No one really knows how hard it is to prep yourself to be able to lift 500lbs; anything can throw you off for your meet or show the following week. We try to keep our selves healthy all year around, being sick with the flu can disrupted your training the following week.  Prepping is probably the most important because; we need to know what our max is for each event and lift. We have to know how we are going to warm up during the meet, and how long it takes to get through the flight(s) till your turn. Anything during the meet can throw our prepping off, from going for a successful lift to bombing out of the meet.  No one will understand the Love we have for our sport, because of all these reasons.
We love our sport(s) because; we get to be stronger then the day before.  We just not only compete against our own personal records, but we get to compete with other peoples records. Which other sport, would you find that it is a single man or woman competing against themselves and others. We don’t lift to show off, or to get attention; I say none of the above. We do it because we love the rush of the weight trying crushing us and defeating us. We do it because we have the power to push ourselves when others give up. We spend the money to feed ourselves properly when others go buy drunk food, and the strict diets, and meal plans we put ourselves on; this is why we do it!!!

Training During Season



Training While in Season
By: Robert Mori
Release Date: September 26th 2012

Most people will tell you, you can't train max effort during season. If you are you must be on something more than just protein. You will aslo read that you need to break up the year into periods for different sports. What happens If by training strength you will become a better athele during season; and were to tell you that they were wrong.

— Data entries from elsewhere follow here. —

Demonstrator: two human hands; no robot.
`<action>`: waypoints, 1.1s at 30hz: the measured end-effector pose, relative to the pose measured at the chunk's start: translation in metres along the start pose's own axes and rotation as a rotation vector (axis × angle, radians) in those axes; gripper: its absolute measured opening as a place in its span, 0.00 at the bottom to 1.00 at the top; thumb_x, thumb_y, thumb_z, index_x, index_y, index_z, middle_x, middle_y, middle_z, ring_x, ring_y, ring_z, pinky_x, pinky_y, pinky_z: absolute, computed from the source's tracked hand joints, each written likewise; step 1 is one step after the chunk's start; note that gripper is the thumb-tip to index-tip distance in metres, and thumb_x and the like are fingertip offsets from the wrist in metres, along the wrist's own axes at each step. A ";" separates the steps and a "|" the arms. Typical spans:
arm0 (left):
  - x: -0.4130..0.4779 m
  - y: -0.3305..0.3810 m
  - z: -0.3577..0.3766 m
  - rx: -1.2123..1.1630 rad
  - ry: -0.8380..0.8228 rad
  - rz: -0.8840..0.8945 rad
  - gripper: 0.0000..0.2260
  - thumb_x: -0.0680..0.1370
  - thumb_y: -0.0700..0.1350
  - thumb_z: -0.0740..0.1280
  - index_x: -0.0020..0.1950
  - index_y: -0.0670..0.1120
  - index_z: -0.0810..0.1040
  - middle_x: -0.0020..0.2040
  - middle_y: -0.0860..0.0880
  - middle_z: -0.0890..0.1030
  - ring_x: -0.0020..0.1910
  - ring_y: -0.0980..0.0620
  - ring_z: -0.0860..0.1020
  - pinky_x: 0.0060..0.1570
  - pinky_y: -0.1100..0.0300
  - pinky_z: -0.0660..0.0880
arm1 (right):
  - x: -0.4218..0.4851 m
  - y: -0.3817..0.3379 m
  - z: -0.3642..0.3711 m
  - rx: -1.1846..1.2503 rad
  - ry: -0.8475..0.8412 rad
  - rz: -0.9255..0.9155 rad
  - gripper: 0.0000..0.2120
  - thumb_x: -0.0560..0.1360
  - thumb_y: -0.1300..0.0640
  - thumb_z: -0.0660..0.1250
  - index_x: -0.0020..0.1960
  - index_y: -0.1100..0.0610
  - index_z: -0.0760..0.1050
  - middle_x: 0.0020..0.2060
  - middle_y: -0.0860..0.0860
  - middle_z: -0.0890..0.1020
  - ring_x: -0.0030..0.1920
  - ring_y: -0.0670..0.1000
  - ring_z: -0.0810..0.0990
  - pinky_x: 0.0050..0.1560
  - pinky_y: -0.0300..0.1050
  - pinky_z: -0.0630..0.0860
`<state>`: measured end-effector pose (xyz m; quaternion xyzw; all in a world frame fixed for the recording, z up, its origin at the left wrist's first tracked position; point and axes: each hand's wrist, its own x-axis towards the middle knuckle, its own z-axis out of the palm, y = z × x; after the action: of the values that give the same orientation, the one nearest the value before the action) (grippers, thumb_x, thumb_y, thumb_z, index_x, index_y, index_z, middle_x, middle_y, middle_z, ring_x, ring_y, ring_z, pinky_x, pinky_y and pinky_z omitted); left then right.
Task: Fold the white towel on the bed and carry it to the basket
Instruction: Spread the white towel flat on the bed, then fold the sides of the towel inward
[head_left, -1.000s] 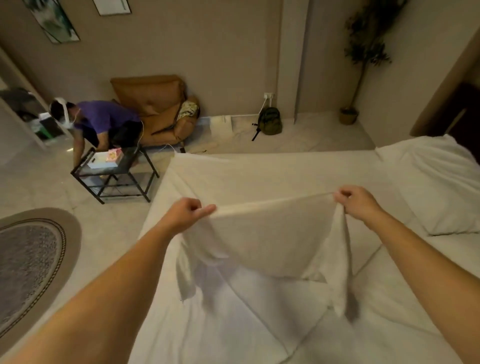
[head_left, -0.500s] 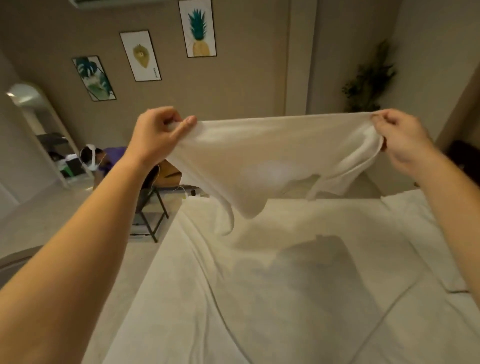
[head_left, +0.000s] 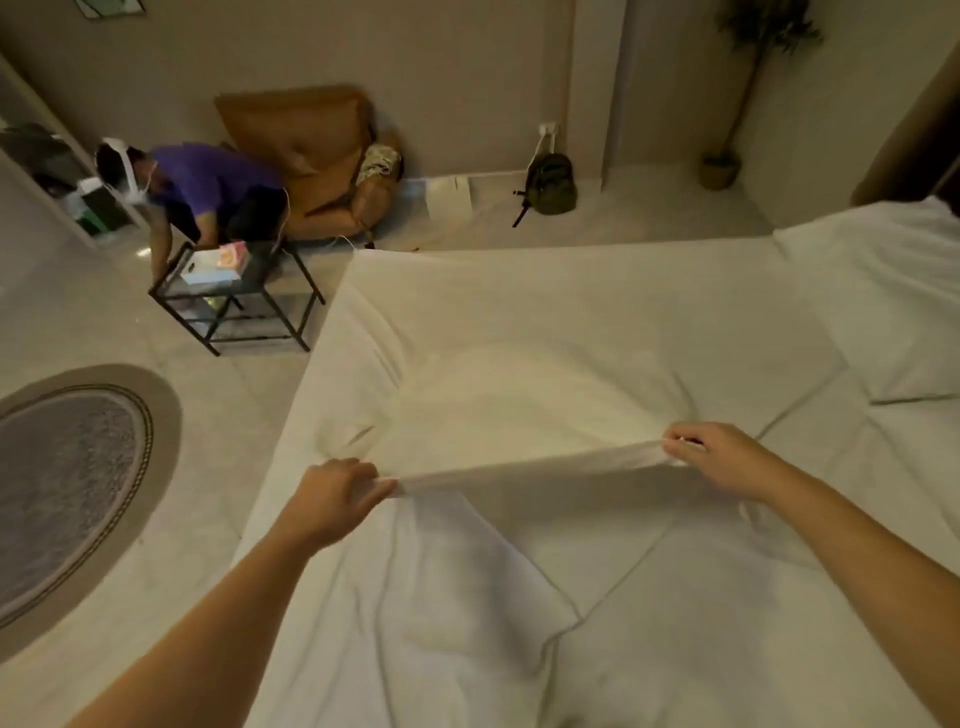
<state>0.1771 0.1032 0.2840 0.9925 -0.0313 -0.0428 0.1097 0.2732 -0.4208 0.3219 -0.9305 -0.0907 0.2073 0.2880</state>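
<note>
The white towel (head_left: 524, 410) lies spread over the bed (head_left: 597, 296), its far part flat on the sheet and its near edge lifted and pulled taut. My left hand (head_left: 332, 493) pinches the near left corner. My right hand (head_left: 722, 457) pinches the near right corner, slightly higher. Both hands are closed on the fabric. No basket shows in this view.
A white pillow (head_left: 893, 291) lies at the bed's right. Left of the bed stand a black-framed glass side table (head_left: 234, 296), a brown armchair (head_left: 317, 161) and a bending person in a purple shirt (head_left: 208, 182). A round rug (head_left: 67, 483), a backpack (head_left: 550, 184) and a potted plant (head_left: 722, 166) sit on the floor.
The towel, held high in the air half a second ago, has come down and now lies spread on the bed. Both hands dropped low, still gripping its near corners.
</note>
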 end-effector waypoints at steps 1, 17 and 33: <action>-0.019 -0.001 0.025 -0.005 -0.032 0.003 0.32 0.78 0.75 0.48 0.42 0.52 0.79 0.36 0.54 0.77 0.39 0.50 0.80 0.41 0.53 0.75 | -0.008 0.015 0.025 -0.010 -0.055 0.035 0.10 0.81 0.50 0.65 0.40 0.46 0.78 0.37 0.47 0.82 0.41 0.49 0.80 0.43 0.45 0.74; -0.158 -0.002 0.248 0.110 -0.461 -0.158 0.26 0.78 0.69 0.51 0.59 0.57 0.81 0.56 0.56 0.80 0.59 0.47 0.76 0.60 0.51 0.68 | -0.089 0.142 0.267 -0.236 -0.367 0.190 0.11 0.82 0.50 0.60 0.43 0.47 0.76 0.39 0.46 0.78 0.39 0.47 0.77 0.41 0.44 0.73; -0.142 0.002 0.317 -0.008 -0.639 -0.223 0.26 0.82 0.63 0.59 0.77 0.53 0.72 0.78 0.51 0.70 0.79 0.47 0.64 0.75 0.49 0.62 | -0.076 0.156 0.337 -0.124 -0.436 0.305 0.15 0.82 0.46 0.59 0.66 0.47 0.75 0.64 0.50 0.78 0.61 0.53 0.77 0.61 0.53 0.75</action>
<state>0.0066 0.0427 -0.0127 0.9259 0.0446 -0.3635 0.0929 0.0651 -0.4019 0.0054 -0.8827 -0.0217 0.4378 0.1695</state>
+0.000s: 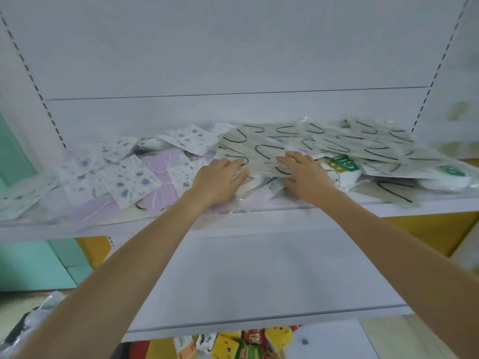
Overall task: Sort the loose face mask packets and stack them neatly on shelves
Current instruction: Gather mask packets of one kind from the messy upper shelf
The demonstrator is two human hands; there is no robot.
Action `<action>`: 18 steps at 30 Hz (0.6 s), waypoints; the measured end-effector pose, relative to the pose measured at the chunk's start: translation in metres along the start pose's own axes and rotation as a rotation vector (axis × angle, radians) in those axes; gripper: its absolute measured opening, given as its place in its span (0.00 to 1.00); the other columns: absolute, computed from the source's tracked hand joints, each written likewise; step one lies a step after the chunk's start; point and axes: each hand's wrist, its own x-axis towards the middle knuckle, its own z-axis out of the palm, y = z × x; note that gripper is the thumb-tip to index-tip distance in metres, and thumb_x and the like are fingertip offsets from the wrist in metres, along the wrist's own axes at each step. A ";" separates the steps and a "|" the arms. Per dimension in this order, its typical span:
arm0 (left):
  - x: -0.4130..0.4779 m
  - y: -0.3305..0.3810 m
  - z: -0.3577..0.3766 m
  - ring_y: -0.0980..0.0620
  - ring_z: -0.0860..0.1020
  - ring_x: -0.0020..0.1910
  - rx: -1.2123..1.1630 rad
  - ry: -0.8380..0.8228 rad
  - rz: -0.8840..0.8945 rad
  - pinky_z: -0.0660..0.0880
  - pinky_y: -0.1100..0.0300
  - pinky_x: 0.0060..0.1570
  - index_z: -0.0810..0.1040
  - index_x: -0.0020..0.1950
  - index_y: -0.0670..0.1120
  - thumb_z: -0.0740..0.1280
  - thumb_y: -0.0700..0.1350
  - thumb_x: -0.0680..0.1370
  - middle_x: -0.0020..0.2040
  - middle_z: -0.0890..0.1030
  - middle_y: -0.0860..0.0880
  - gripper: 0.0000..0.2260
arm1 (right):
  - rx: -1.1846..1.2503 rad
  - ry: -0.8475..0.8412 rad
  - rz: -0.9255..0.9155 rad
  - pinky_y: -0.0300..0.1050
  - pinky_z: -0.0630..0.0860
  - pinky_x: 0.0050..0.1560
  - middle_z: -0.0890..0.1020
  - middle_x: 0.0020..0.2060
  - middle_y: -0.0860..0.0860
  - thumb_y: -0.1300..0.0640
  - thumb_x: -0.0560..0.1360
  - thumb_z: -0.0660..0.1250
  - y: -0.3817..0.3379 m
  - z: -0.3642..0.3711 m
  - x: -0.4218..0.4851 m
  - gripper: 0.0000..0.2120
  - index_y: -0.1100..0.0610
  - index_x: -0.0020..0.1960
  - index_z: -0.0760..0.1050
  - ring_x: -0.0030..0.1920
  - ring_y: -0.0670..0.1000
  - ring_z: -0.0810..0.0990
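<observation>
Upper shelf (285,216): flat white board with a smooth front lip, set against a plain white back panel (233,60); it carries the whole loose heap.
Grey packets (261,149): thin, glossy clear sleeves, pale grey-beige masks inside with curved black ear loops; fanned and overlapping on the shelf's middle and right.
Spotted packets (124,177): flat white squares with blue-purple blots, strewn at angles on the shelf's left.
Lilac packets (158,164): soft purple with pale loops, partly buried under the spotted ones, left of the shelf's middle.
Green-labelled packets (342,164): bulkier and white, on the shelf's right, half covered by grey ones.
Left hand (220,177): palm down at the shelf's middle, fingers stretched and lying flat on the grey packets' near edge, gripping nothing visible.
Right hand (303,174): just beside it, fingers spread flat across a grey packet; whether the thumb tucks beneath is unclear.
In the way: crinkled sleeve edges overhang the shelf's lip beneath both wrists.
Lower shelf (259,275): white board below the upper shelf.
Coloured goods (246,343): yellow and red packs, lower still.
</observation>
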 end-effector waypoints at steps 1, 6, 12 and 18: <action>0.005 -0.003 0.000 0.44 0.68 0.66 -0.018 0.024 0.001 0.69 0.50 0.59 0.65 0.72 0.51 0.52 0.56 0.82 0.66 0.72 0.45 0.20 | 0.001 0.006 -0.017 0.52 0.63 0.66 0.60 0.73 0.51 0.58 0.77 0.60 0.000 0.002 0.005 0.26 0.51 0.74 0.59 0.70 0.56 0.63; 0.026 -0.018 0.003 0.48 0.75 0.52 -0.143 0.252 0.020 0.69 0.57 0.43 0.71 0.66 0.49 0.56 0.54 0.81 0.47 0.77 0.51 0.17 | 0.093 0.033 -0.070 0.51 0.71 0.58 0.65 0.71 0.50 0.53 0.80 0.58 -0.006 0.012 0.025 0.17 0.50 0.68 0.71 0.65 0.56 0.70; 0.041 -0.014 0.013 0.56 0.75 0.41 -0.301 0.198 0.005 0.68 0.59 0.41 0.70 0.68 0.53 0.55 0.56 0.81 0.38 0.76 0.60 0.17 | 0.285 0.146 0.003 0.48 0.71 0.50 0.76 0.56 0.53 0.57 0.76 0.63 -0.015 0.019 0.048 0.08 0.59 0.52 0.77 0.54 0.55 0.75; 0.067 -0.025 0.016 0.50 0.75 0.54 -0.386 0.217 -0.146 0.70 0.57 0.51 0.76 0.59 0.44 0.59 0.49 0.80 0.55 0.78 0.47 0.13 | 0.525 0.050 0.013 0.40 0.64 0.34 0.75 0.32 0.42 0.42 0.75 0.62 -0.022 0.019 0.060 0.14 0.51 0.43 0.76 0.33 0.42 0.71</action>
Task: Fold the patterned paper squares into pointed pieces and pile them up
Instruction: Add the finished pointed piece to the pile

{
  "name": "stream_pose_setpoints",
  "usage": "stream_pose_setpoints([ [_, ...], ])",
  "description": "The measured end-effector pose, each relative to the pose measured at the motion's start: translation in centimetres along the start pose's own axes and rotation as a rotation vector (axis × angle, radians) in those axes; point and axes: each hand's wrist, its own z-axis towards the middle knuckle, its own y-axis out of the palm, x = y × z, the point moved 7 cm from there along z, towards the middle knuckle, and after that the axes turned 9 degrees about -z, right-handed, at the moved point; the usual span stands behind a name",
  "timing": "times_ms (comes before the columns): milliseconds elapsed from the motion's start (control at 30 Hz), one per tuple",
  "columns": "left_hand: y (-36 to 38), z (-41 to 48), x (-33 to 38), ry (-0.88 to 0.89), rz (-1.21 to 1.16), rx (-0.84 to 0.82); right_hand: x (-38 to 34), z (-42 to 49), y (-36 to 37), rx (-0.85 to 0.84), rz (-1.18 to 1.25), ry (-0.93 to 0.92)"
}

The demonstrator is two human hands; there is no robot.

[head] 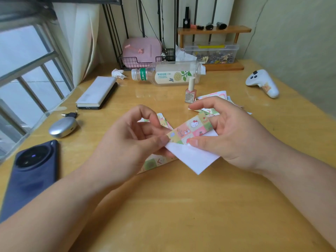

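Both hands hold one patterned paper square (192, 130) above the wooden desk, its top edge folded over as a coloured band and its white back (194, 157) pointing down toward me. My left hand (131, 140) pinches the band's left end between thumb and fingers. My right hand (234, 135) pinches the right part, thumb on the fold. Under my left hand lies another patterned sheet (154, 163), with folded pieces (163, 120) behind the fingers. A loose heap of patterned squares (216, 96) lies behind my right hand.
A nail polish bottle (190, 91) stands just behind the hands, a plastic bottle (169, 73) lies on its side further back. A dark phone (31, 175), an earbud case (62, 127) and a notebook (97, 92) are at left, a white controller (262, 82) at right.
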Motion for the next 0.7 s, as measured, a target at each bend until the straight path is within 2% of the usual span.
stream_pose_setpoints([
  [167,0.5,-0.4,0.6,0.094,0.182,-0.106,0.2,0.1,-0.2,0.013,0.123,0.021],
  [300,0.4,-0.2,0.5,0.076,0.255,0.023,0.2,0.0,0.2,0.006,0.149,0.022],
  [433,-0.2,-0.1,0.0,0.004,0.199,0.101,0.0,-0.2,0.3,0.013,0.341,0.077],
  [600,-0.1,0.0,-0.7,-0.066,0.012,0.098,-0.3,-0.3,0.0,0.065,-0.004,0.001],
  [700,0.2,0.0,-0.9,-0.118,-0.090,0.057,-0.6,-0.3,-0.1,0.066,-0.035,-0.007],
])
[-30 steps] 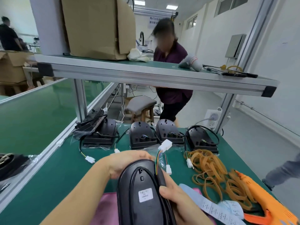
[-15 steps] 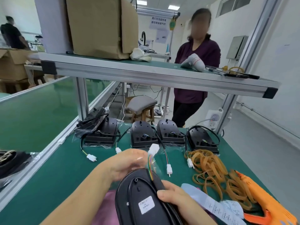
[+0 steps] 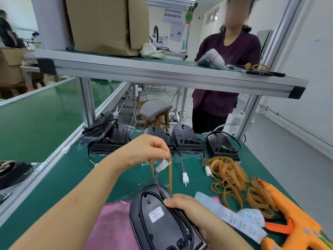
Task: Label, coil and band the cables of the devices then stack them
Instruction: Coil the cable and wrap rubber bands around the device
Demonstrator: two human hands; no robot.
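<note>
A black oval device (image 3: 155,219) with a white label lies at the near edge on a pink sheet (image 3: 110,228). My right hand (image 3: 187,208) presses its black cable against the device's right side. My left hand (image 3: 146,150) is raised above it, pinching a tan rubber band (image 3: 170,175) stretched up from the device. The cable's white connector (image 3: 162,166) hangs just under those fingers. Several more black devices (image 3: 187,141) stand in a row at the back of the table.
A pile of tan rubber bands (image 3: 232,179) lies on the right, with an orange label gun (image 3: 295,222) and a strip of labels (image 3: 234,219) near it. A person in a purple top stands behind the upper shelf (image 3: 162,71). A cardboard box (image 3: 106,24) sits on it.
My left hand has risen from the device's top and now pulls a rubber band upward with the connector. The person behind the shelf has straightened up and moved right.
</note>
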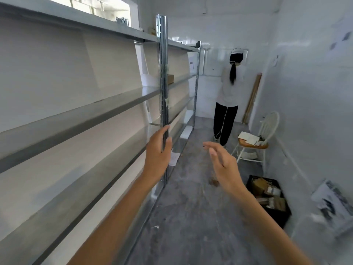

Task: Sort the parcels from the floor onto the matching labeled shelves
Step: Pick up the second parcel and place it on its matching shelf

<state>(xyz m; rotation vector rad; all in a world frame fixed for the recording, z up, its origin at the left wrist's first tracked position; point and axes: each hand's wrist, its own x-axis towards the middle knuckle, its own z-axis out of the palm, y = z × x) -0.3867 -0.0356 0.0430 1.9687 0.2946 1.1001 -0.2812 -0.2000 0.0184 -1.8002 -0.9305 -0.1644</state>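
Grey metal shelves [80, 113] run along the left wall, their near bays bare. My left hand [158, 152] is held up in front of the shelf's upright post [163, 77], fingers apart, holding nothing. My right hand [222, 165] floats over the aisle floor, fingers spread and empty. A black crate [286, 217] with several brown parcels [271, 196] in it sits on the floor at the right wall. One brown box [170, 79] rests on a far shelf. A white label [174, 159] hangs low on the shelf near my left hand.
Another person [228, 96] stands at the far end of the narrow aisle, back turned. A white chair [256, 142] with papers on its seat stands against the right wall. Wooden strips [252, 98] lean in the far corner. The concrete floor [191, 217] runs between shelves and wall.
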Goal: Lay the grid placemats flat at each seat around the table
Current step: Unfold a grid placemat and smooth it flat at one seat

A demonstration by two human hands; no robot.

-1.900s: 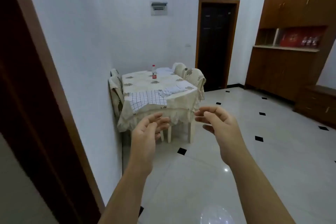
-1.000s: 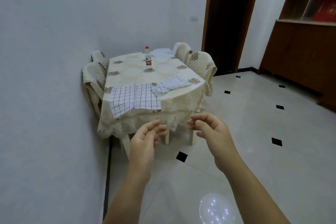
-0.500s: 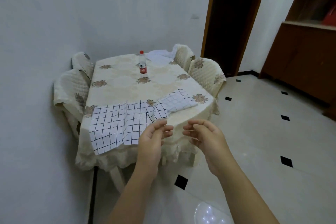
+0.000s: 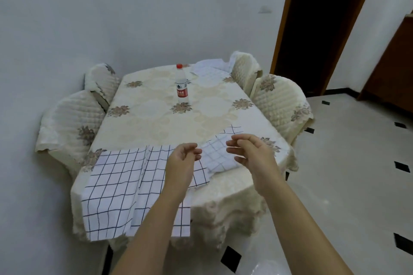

Every trainer, every coach, every athele has told me that my body would give up mid season from constint max effort work. I have used a basic 5x5 scheme but nothing hits like working up to a 1RM I have proved them wrong with a basic system called conjugate method. I was able to train above 100% every week. This is possiable because I rotate all my max effort lifts, and no work out is the same.
For example

week1: ME Bench/ME Box Squat/Dead Lifts
week2: ME Floor Press/ME Pin Squats/Rack pull
Week3: ME Board Press/Reverse Band Squat/Deficit Pull
week4: Reverse Band Bench/ME Squat below Parallel/Reverse Band dead Lift

By rotating the Max effort lifts I was able to make Pr's each week. I also had 1 day for ME squat with a DE Dead Lift, and vise versa. While also in one week I aslo have a Dynimac effort day for Bench. While I have the main lift I also have assistance work.In my assistance work I cover every body part with on excersie.

Before planning your work out routine, you need to be aware of your games. I found doing max effort bench is best done the next day after the Game. When planning your Squat and dead lift work out, make sure you have at least 3-4 day from Game day to do squats.On a bench day you want to work your biceps, triceps, shoulders, and upper back. For Squat and Dead Lift i do a quad, hamstring and lower back work out on top of the squat and dead lift. While following the routine I did from 5-20 reps; why? Comadating resitance on the weights I would use.You will have to remember not all sports training is the same; but you can always use the same system.

When I was asked to train a Vollyball player, I told him what I tell everyone build strenght and everything will come into place. For Vollyball for example he wouldn't have to do alot box squats, because box squats do not conver over to jumping power. But what does cross over is box jumps. For American football athletes almost everything crosses over to help, so you do not have a limit on training assistance work.

With assistance work you want to work on a weak point in ether your lifting or game: For example a Vollyball player. If (s)he wanted to work on there serve, they could grap a 5lb plate and work on the serve motion. By doing this you will work your serve power. For Wrestling you want to work on hip power; you will do excersize like power cleans, and ball throws. All you need is the perfect system and then you can max massive gains.